= James C. Cox =

American economist (born 1943)

James Connor Cox (born May 29, 1943) is an American economist. He currently is the Noah Langdale Jr. Chair in Economics and Georgia Research Alliance Eminent Scholar at Georgia State University. He is the Founding Director of the Experimental Economics Center at Georgia State. His research focus is experimental economics, especially theory-testing experiments and experimental methods. Professor Cox is a pioneer in experimental economics and a prominent contributor to the creation and internationalization of the Economic Science Association and creation of its flagship journal, Experimental Economics.

== Honors and offices ==
President of the Economic Science Association, 1997-1999 and President of the Southern Economic Association, 2010–2011. Inaugurated as Fellow of the Economic Science Association in 2024 and Distinguished Fellow of Southern Economic Association in 2023.

== Biography ==
James C. Cox is married and has two sons and two granddaughters. He obtained his BA in economics from the University of California, Davis in 1965 and MA and PhD in economics from Harvard University in 1968 and 1971. He has been a faculty member at the University of Massachusetts, Amherst (1970 – 1977) and the University of Arizona (1977 – 2005) where he was Arizona Public Service Professor and Director of the Economic Science Lab.

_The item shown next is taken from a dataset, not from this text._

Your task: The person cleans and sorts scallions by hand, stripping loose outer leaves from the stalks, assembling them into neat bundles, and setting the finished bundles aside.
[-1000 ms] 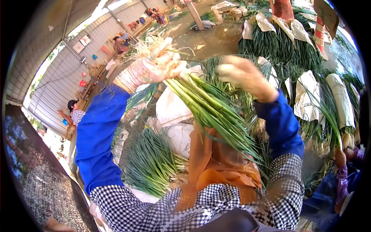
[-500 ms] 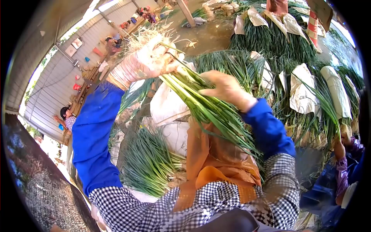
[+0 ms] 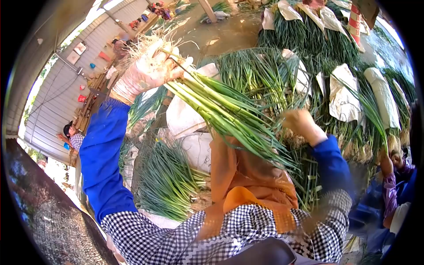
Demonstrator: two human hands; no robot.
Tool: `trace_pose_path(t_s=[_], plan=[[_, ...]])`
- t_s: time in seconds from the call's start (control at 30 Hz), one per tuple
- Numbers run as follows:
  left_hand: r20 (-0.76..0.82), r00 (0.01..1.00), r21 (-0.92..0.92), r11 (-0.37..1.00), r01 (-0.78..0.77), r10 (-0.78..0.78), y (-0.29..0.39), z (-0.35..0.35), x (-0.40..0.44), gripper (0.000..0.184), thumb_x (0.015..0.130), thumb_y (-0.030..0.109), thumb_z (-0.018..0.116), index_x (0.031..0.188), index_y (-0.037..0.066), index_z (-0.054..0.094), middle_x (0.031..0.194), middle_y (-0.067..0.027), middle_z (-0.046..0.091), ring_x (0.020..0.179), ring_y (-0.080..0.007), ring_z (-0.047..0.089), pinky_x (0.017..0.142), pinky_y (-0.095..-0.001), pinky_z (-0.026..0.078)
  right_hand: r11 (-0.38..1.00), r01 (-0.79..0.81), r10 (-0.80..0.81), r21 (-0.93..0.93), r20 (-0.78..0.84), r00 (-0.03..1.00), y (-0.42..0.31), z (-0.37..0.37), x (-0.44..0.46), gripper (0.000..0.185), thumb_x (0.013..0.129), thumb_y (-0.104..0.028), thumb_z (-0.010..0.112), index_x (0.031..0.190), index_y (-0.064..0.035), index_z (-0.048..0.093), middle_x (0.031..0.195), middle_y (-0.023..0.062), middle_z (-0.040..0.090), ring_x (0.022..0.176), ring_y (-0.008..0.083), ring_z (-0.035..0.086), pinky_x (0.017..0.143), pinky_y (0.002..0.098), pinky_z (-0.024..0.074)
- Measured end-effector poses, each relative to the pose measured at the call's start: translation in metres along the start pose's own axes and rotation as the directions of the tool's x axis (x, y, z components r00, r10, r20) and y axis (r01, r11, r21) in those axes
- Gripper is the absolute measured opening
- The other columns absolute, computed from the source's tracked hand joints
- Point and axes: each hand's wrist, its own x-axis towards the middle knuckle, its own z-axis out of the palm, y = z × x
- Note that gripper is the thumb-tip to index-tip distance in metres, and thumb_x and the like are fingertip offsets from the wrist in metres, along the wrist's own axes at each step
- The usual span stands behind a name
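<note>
My left hand (image 3: 150, 68), in a pale wrapping or glove, is closed around a bunch of green onions (image 3: 216, 106) near their root end. The roots fan out above my fist, while the green leaves slope down to the right across my orange apron (image 3: 251, 176). My right hand (image 3: 302, 126) is apart from the bunch on the right side, its fingers curled. Whatever they may pinch is too blurred to make out. Below my left arm lies a pile of green onions (image 3: 165, 181), roots to the right.
Large heaps of green onions (image 3: 304, 39) with white sacks (image 3: 344, 95) lie ahead and to the right. At the right edge, another person's hand (image 3: 386, 165) holds long leaves. A person (image 3: 73, 134) sits by the wall at left. A post (image 3: 206, 9) stands at the back.
My right hand has come off the bunch and moved right and down, its fingers now curled. My left hand, still gripping the green onions, has shifted slightly left.
</note>
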Motion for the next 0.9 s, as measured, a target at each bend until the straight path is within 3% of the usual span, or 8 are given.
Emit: trace_pose_path(t_s=[0.1, 0.3, 0.33, 0.5, 0.63, 0.77, 0.83, 0.9], plan=[[-0.002, 1.000, -0.003, 1.000, -0.016, 0.016, 0.002, -0.008, 0.012, 0.039, 0.074, 0.018, 0.053, 0.111, 0.022, 0.060, 0.093, -0.0011, 0.062, 0.100, -0.0197, 0.057, 0.095, -0.0384, 0.041, 0.919, 0.389, -0.291, 0.063, -0.557, 0.778, -0.051, -0.022, 0.057, 0.031, 0.082, -0.040, 0.055, 0.093, -0.0108, 0.058, 0.078, 0.0098, 0.061, 0.074, 0.0298, 0.061, 0.061, 0.0398, 0.0493], [0.104, 0.993, -0.086, 0.995, -0.046, 0.055, 0.000, -0.013, -0.003, 0.037, 0.075, 0.021, 0.053, 0.111, 0.023, 0.060, 0.096, -0.0001, 0.063, 0.102, -0.0199, 0.057, 0.095, -0.0406, 0.041, 0.826, 0.533, -0.561, -0.183, -0.186, 0.806, -0.036, 0.069, 0.082, 0.014, 0.081, -0.022, 0.052, 0.078, -0.0102, 0.060, 0.069, 0.0059, 0.060, 0.065, 0.0242, 0.061, 0.056, 0.0382, 0.0478], [0.094, 0.995, -0.063, 0.998, -0.008, 0.014, 0.000, -0.013, -0.005, 0.037, 0.075, 0.021, 0.053, 0.110, 0.023, 0.061, 0.097, -0.0001, 0.063, 0.102, -0.0198, 0.056, 0.095, -0.0403, 0.040, 0.781, 0.524, -0.459, -0.339, 0.258, 0.850, -0.014, 0.089, 0.062, 0.015, 0.079, -0.016, 0.052, 0.086, -0.0104, 0.064, 0.081, 0.0054, 0.063, 0.080, 0.0236, 0.062, 0.065, 0.0376, 0.0489], [0.109, 0.994, -0.010, 1.000, 0.002, 0.000, -0.004, -0.009, -0.014, 0.038, 0.077, 0.024, 0.051, 0.114, 0.026, 0.059, 0.100, -0.0003, 0.062, 0.100, -0.0188, 0.056, 0.095, -0.0377, 0.039, 0.904, 0.083, 0.160, -0.420, 0.510, 0.845, 0.068, 0.093, 0.007, 0.026, 0.083, -0.028, 0.054, 0.103, -0.0136, 0.065, 0.100, 0.0086, 0.064, 0.091, 0.0242, 0.062, 0.071, 0.0374, 0.0516], [0.113, 0.993, -0.038, 0.999, -0.029, 0.033, 0.005, 0.006, -0.004, 0.023, 0.076, 0.026, 0.055, 0.098, 0.021, 0.062, 0.098, -0.0020, 0.062, 0.100, -0.0171, 0.056, 0.095, -0.0365, 0.042, 0.880, 0.318, -0.074, 0.353, -0.560, 0.825, -0.042, -0.061, 0.051, 0.036, 0.079, -0.044, 0.060, 0.088, -0.0093, 0.062, 0.072, 0.0093, 0.061, 0.070, 0.0255, 0.063, 0.060, 0.0364, 0.0490], [0.032, 0.998, -0.130, 0.991, -0.043, 0.048, 0.001, -0.009, 0.018, 0.025, 0.073, 0.020, 0.056, 0.098, 0.019, 0.062, 0.116, -0.0069, 0.055, 0.113, -0.0259, 0.049, 0.095, -0.0401, 0.042, 0.869, 0.358, -0.142, 0.342, -0.520, 0.842, -0.134, -0.166, 0.077, 0.033, 0.084, -0.042, 0.055, 0.092, -0.0113, 0.066, 0.067, 0.0093, 0.061, 0.065, 0.0274, 0.061, 0.059, 0.0344, 0.0482], [0.011, 0.989, 0.015, 0.989, -0.145, 0.144, 0.000, -0.011, 0.023, 0.027, 0.070, 0.017, 0.055, 0.097, 0.013, 0.058, 0.113, -0.0148, 0.052, 0.116, -0.0321, 0.045, 0.103, -0.0370, 0.035, 0.641, 0.641, -0.687, -0.422, -0.688, 0.233, -0.137, -0.158, 0.117, 0.025, 0.089, -0.031, 0.050, 0.086, -0.0119, 0.067, 0.060, 0.0054, 0.059, 0.056, 0.0214, 0.059, 0.055, 0.0303, 0.0481], [0.129, 0.981, -0.402, 0.896, 0.188, -0.148, 0.011, 0.018, 0.002, 0.031, 0.072, 0.015, 0.055, 0.102, 0.012, 0.058, 0.113, -0.0142, 0.052, 0.118, -0.0331, 0.043, 0.104, -0.0420, 0.034, 0.332, 0.764, -0.637, 0.553, -0.466, 0.614, -0.136, -0.171, 0.100, 0.024, 0.091, -0.023, 0.044, 0.088, -0.0116, 0.066, 0.066, 0.0019, 0.061, 0.060, 0.0148, 0.059, 0.055, 0.0269, 0.0481]])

After moving to Georgia State University, Professor Cox led creation and development of the Experimental Economics Center (ExCEN). Activities of ExCEN have included National Science Foundation supported development and dissemination of EconPort, an early online site providing experiment software and materials for teaching. ExCEN has organized multiple national and international conferences including FUR XV and the NSF sponsored Eighth Biennial Meeting of the Social Dilemmas Working Group. ExCEN continues to provide facilities for research experiments and development of teaching support materials.

Professor Cox has conducted research in many topic areas ranging from experimental methods to theory-testing experiments to theoretical modeling to mathematical economics to public policy to legal theory and social epistemology. His research is widely cited. A novel output from his collaborative research is development of a patented clinical decision support system for hospital discharge decision making.

== Patent ==
Co-inventor (with Vjollca Sadiraj, Kurt E. Schnier, and John F. Sweeney) of United States Letters Patent No. US 10,622,099 B2 for “Systems and Methods for Supporting Hospital Discharge Decision Making.”

== Selected publications ==

- Cox, James C., Vernon L. Smith, and Bruce Roberson, “Theory and Behavior of Single Object Auctions”, in V.L. Smith (ed), Research in Experimental Economics, vol. 2, (Greenwich: JAI Press, 1982). .
- Cox, James C. and Ronald L. Oaxaca, “Is Bidding Behavior Consistent with Bidding Theory for Private Value Auctions?”, in R.M. Isaac (ed.), Research in Experimental Economics, vol. 6 (Greenwich: JAI Press, 1996). .
- Cox, James C., “How to Identify Trust and Reciprocity”, Games and Economic Behavior, 46, no. 2, 2004, 260–281.
- Cox, James C., Daniel Friedman, and Vjollca Sadiraj “Revealed Altruism”, Econometrica, 76(1), 2008, 31–69.
- Cox, James C. and Duncan James, “Clocks and Trees: Isomorphic Dutch Auctions and Centipede Games”, Econometrica, 80(2), 2012, 883–903.
- Cox, James C., Vjollca Sadiraj, Bodo Vogt, and Utteeyo Dasgupta, “Is There A Plausible Theory for Decision under Risk? A Dual Calibration Critique”, Economic Theory, 54 (2), 2013, 305–333.
- Cox, James C., Vjollca Sadiraj, and Ulrich Schmidt, “Paradoxes and Mechanisms for Choice under Risk”, Experimental Economics, 18(2), 2015, 215–250. Awarded the Editors’ prize for best paper published in Experimental Economics in 2015. .
- Cox, James C., Vjollca Sadiraj, and Susan Xu Tang, “Morally Monotonic Choice in Public Good Games”, Experimental Economics, 26, 2023, 697 - 725.